Real-time bushfire alerting with Complex Event Processing (CEP) in Apache Flink on Amazon EMR and IoT sensor network

This repository contains the code and documentations for the demonstration example of the real-time bushfire alerting with the Complex Event Processing (CEP) in Apache Flink on Amazon EMR and a simulated IoT sensor network as described on the AWS Big Data Blog.

Getting Started

These instructions will get you a copy of the project up and running on your local machine for development and testing purposes. For launching this setup using an AWS CloudFormation template please use the cfn-template.yml file located under the cfn-template/ directory instead.

Prerequisites

To compile and build this project from the source you need to install Gradle build system in your local machine. If you are using Mac OSX then you can install Gradle simply using Brew.

% brew install gradle

For installation in other OS environment, please refer to the installation notes in the Gradle Web site.

Installation and Usage

Once you download the source files into your local machine, you need to build both the iot-simulator and flink-cep-consumer packages to get the producer and consumer applications, respectively. You can simply run the below command to compile and build the application JAR file upon navigating to the individual package directory.

% gradle clean uber

The packaged application JAR files (named as iot-simulator-latest.jar and flink-cep-consumer-latest.jar, respectively) can be found navigating to the /build/libs/ location of the respective directories upon successful compilation.
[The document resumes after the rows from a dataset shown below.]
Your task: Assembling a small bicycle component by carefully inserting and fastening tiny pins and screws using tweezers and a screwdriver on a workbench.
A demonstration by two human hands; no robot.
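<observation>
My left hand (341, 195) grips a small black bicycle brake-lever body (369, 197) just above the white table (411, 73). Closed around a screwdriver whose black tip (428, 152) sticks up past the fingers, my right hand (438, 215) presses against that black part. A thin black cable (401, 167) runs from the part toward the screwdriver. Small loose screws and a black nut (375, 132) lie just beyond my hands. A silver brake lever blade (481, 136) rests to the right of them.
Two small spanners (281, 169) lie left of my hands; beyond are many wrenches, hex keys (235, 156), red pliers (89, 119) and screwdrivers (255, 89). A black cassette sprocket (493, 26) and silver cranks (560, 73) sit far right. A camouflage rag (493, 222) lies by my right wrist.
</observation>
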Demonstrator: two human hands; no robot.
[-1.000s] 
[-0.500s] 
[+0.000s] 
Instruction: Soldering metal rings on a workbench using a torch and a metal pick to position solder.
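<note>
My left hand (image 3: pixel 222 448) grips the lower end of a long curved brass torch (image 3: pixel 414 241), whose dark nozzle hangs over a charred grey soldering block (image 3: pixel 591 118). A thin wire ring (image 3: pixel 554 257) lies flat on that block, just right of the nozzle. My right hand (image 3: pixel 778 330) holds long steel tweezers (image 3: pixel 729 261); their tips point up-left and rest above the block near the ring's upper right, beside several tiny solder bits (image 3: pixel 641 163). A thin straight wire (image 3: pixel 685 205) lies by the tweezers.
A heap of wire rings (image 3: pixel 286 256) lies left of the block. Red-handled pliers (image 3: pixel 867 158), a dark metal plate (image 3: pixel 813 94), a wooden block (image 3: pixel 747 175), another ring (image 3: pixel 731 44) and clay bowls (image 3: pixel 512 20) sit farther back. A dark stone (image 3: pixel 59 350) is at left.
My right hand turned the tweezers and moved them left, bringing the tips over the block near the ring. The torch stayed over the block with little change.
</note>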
You can run the iot-simulator-latest.jar file with --help or -h option to view the usage options for this producer package.

% java -jar iot-simulator-latest.jar --help

This will give the following output with the (*) options as the mandatory arguments to pass:

Usage: <main class> [options]
  Options:
  * --aws-iot-endpoint, -endpoint
      AWS IoT endpoint: <endpoint-url>
  * --aws-iot-topic, -topic
      AWS IoT topic name: <topic-name>
  * --certificate, -cert
      AWS IoT client certificate: <certificate-filename>
    --debug, -d
      Enable debug logs: [true, false]
      Default: false
    --help, -h
      Help
    --interval, -i
      Metric interval period in minute: <number>
      Default: 1
  * --private-key, -pk
      AWS IoT client private key: <key-filename>
    --sensors, -s
      Sensor count: <number>
      Default: 11

The producer application can be run from your local machine or even from an Amazon EC2 instance providing that you supply all the required arguments like the AWS IoT endpoint, IoT topic name, and the certificate and primary key files. The consumer application flink-cep-consumer-latest.jar on the other hand needs to be used with the Apache Flink environment like the one comes with Amazon EMR cluster setup.
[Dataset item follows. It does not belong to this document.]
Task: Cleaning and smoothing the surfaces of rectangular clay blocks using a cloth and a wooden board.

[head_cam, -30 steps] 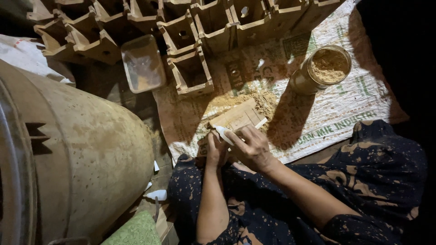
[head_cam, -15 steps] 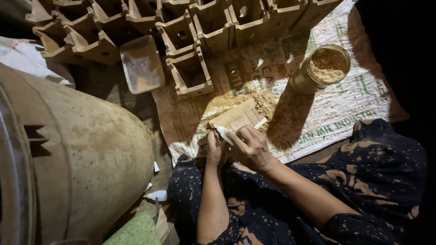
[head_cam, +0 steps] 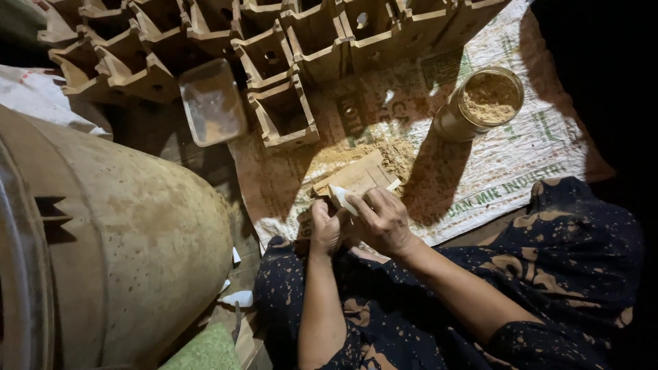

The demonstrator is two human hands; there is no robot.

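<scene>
Pale paper, a small white strip (head_cam: 340, 198), is pinched between your left hand (head_cam: 326, 229) and right hand (head_cam: 384, 220), both closed on it over the woven sack's (head_cam: 480, 185) near edge, so spilled powder (head_cam: 391, 154) stays caught there.

In my left hand (head_cam: 326, 229) and right hand (head_cam: 384, 220) the small white piece (head_cam: 340, 197) looks smooth and matt. The sack (head_cam: 521, 157) under them is coarse woven plastic, dusted with powder. The boxes (head_cam: 281, 113) look like rough dull clay; the big drum (head_cam: 130, 240) is stained, matt metal.
</scene>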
In the next sections we discuss how to setup the individual components of this particular architecture if you are not using the provided AWS CloudFormation template. Note that, for explanation purpose we assume the default AWS region to be US East (N. Virginia) i.e., us-east-1 in the following sections. We also assume that all the files are located under the user's UNIX home directory ~. Additionally, please pay special attention to replace all the placeholder texts within <> or ${} with the appropriate ones according to your particular setup.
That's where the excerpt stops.